§ **Your objective**: Filter the entries for lines with the word "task".

§ **Items listed in a dataset**:
BEGIN

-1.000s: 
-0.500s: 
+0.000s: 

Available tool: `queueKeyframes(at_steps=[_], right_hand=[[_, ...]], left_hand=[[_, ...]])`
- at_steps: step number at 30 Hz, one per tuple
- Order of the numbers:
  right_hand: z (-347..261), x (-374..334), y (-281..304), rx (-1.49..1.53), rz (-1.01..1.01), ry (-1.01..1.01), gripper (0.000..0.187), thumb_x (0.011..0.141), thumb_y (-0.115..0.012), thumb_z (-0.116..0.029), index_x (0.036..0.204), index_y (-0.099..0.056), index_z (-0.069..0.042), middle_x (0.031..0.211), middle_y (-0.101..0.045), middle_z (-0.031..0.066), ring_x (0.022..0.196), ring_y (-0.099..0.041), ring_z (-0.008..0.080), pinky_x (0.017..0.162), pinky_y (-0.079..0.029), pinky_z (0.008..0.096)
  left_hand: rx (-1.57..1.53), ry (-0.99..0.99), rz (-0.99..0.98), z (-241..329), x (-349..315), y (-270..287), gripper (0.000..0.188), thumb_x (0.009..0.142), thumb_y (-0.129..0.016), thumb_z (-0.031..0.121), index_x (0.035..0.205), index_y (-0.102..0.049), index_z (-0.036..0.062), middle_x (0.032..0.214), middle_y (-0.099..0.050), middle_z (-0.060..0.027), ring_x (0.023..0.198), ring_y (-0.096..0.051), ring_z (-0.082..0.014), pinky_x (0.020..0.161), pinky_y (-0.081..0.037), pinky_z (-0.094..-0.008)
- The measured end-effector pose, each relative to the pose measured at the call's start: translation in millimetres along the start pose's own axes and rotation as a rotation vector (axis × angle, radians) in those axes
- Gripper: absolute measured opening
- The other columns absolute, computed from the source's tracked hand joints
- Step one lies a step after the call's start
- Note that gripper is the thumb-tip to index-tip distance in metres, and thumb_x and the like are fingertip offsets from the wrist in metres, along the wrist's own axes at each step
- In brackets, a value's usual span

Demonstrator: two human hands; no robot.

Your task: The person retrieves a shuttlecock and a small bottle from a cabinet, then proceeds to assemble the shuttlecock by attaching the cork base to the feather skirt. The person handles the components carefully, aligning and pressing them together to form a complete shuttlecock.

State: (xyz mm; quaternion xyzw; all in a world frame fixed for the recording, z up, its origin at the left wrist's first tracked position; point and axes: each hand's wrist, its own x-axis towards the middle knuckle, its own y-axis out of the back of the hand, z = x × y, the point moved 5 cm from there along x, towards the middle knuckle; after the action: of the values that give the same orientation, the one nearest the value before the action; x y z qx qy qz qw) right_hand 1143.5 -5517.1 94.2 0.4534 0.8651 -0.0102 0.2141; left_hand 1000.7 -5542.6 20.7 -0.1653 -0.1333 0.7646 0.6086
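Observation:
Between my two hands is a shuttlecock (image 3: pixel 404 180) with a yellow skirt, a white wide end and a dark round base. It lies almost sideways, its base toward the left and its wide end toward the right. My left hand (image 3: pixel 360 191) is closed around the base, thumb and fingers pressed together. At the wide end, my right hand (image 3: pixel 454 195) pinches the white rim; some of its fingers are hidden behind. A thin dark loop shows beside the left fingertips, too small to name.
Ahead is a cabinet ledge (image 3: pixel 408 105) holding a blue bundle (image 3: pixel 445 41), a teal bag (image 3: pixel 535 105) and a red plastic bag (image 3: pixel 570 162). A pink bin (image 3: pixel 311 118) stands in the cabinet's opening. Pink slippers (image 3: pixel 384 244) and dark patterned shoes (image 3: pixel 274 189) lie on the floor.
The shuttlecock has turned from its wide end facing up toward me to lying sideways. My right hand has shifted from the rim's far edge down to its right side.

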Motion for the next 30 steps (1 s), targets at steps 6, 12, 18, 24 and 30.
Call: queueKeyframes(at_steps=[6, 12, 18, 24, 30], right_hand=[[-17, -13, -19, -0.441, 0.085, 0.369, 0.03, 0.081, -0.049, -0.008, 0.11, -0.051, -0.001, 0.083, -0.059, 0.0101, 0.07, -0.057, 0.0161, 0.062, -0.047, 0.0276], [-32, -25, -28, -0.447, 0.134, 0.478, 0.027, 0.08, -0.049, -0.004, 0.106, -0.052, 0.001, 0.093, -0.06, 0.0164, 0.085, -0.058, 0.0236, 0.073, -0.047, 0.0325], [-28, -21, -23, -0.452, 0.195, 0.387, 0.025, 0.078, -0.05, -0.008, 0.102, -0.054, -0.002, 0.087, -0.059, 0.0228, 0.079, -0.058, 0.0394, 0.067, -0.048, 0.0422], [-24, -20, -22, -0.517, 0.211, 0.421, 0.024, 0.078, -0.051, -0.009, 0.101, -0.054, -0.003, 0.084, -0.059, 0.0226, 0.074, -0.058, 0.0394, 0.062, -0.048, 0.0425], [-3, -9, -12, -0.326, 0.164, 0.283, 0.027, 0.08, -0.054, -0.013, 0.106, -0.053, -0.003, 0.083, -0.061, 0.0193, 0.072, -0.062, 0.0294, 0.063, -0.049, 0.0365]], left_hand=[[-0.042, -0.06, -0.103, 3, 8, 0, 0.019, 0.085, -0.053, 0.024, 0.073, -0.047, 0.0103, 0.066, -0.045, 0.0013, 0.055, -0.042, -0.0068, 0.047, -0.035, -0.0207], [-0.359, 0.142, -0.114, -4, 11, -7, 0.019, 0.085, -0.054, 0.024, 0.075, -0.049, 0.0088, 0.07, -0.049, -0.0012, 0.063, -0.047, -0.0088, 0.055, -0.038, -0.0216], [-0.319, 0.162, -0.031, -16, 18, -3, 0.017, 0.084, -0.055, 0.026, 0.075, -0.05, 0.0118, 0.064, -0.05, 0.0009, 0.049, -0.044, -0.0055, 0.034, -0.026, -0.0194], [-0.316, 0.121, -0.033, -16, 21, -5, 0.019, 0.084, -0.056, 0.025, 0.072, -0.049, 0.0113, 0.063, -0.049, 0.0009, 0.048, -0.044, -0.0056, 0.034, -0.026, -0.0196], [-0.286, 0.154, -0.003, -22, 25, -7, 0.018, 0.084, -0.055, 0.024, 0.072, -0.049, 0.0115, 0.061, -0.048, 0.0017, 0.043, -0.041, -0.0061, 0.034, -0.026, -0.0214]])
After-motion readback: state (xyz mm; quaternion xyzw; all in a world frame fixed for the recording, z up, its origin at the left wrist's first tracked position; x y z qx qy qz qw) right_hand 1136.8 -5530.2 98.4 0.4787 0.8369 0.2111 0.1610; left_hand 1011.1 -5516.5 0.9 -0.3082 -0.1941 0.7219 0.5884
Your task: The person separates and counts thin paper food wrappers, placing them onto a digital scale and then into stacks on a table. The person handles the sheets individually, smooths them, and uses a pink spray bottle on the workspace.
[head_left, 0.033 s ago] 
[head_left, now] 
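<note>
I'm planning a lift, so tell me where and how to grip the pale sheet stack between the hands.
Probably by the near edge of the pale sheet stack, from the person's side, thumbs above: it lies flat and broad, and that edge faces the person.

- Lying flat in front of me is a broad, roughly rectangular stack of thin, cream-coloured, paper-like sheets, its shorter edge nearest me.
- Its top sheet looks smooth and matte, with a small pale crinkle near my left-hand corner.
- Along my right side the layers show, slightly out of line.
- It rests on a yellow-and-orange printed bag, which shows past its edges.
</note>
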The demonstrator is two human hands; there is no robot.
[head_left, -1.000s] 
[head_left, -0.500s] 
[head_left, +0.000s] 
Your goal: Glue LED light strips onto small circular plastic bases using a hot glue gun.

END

§ **Expected answer**:
Your task: The person retrieves a shuttlecock and a small bottle from a cabinet, then proceeds to assemble the shuttlecock by attaching the cork base to the feather skirt. The person handles the components carefully, aligning and pressing them together to form a complete shuttlecock.
Your task: The person separates and counts thin paper food wrappers, placing them onto a digital scale and then into stacks on a table. The person handles the sheets individually, smooths them, and uses a pink spray bottle on the workspace.

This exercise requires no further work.